Brown 'fudged Labour's message'

Gordon Brown 'fudged' his political message in an attempt to keep powerful newspapers onside, Ed Balls said
12 April 2012

Gordon Brown "trimmed and fudged" his political message in an attempt to keep powerful newspapers onside, Labour leadership contender Ed Balls has claimed.

The shadow education secretary - long seen as Mr Brown's closest political ally - said that he repeatedly told his former mentor he was wrong on key issues.

His comments mark his clearest attempt yet to distance himself from Mr Brown's legacy as the leadership campaign enters its final stages.

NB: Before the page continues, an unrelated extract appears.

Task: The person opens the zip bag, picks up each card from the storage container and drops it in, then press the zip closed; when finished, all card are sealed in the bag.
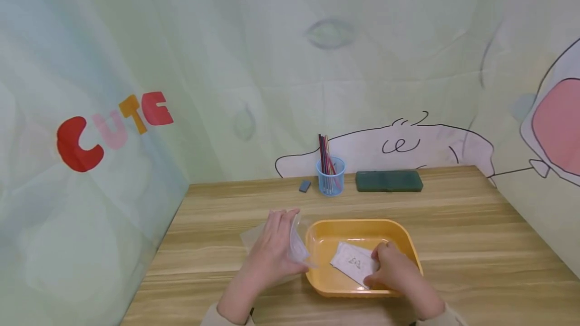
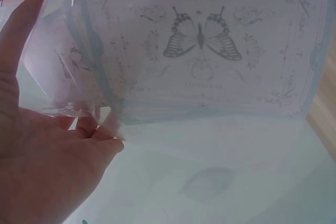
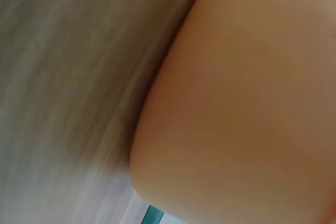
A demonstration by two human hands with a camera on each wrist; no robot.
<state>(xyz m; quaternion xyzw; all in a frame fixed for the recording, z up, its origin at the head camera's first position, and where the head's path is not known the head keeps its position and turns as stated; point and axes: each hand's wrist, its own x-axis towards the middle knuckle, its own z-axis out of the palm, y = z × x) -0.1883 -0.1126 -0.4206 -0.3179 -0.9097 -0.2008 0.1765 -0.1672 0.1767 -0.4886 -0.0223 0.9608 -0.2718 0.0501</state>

"I could have chosen to have broken away in an emphatic and decisive way from Gordon in the last few years, and I didn't," he told the BBC Radio 4 Today programme.

"I disagreed strongly with Gordon on the 10p tax rate cut, I thought we should have gone for the election in 2007, I felt that he trimmed and fudged his message to try to keep the Daily Mail happy in a way which meant that people didn't know where we stood. I said that to him many times.

"If you fudge your message and kow-tow to the extent that the Labour voter doesn't know where you stand, you pay a price."

Mr Balls also denied suggestions that he was too "tribal" a Labour politician to be able to work with the Liberal Democrats in the event of another hung parliament after the next general election.

"I am not tribal, but I will set out a different view and if that means working with the Liberal Democrats, so be it," he said.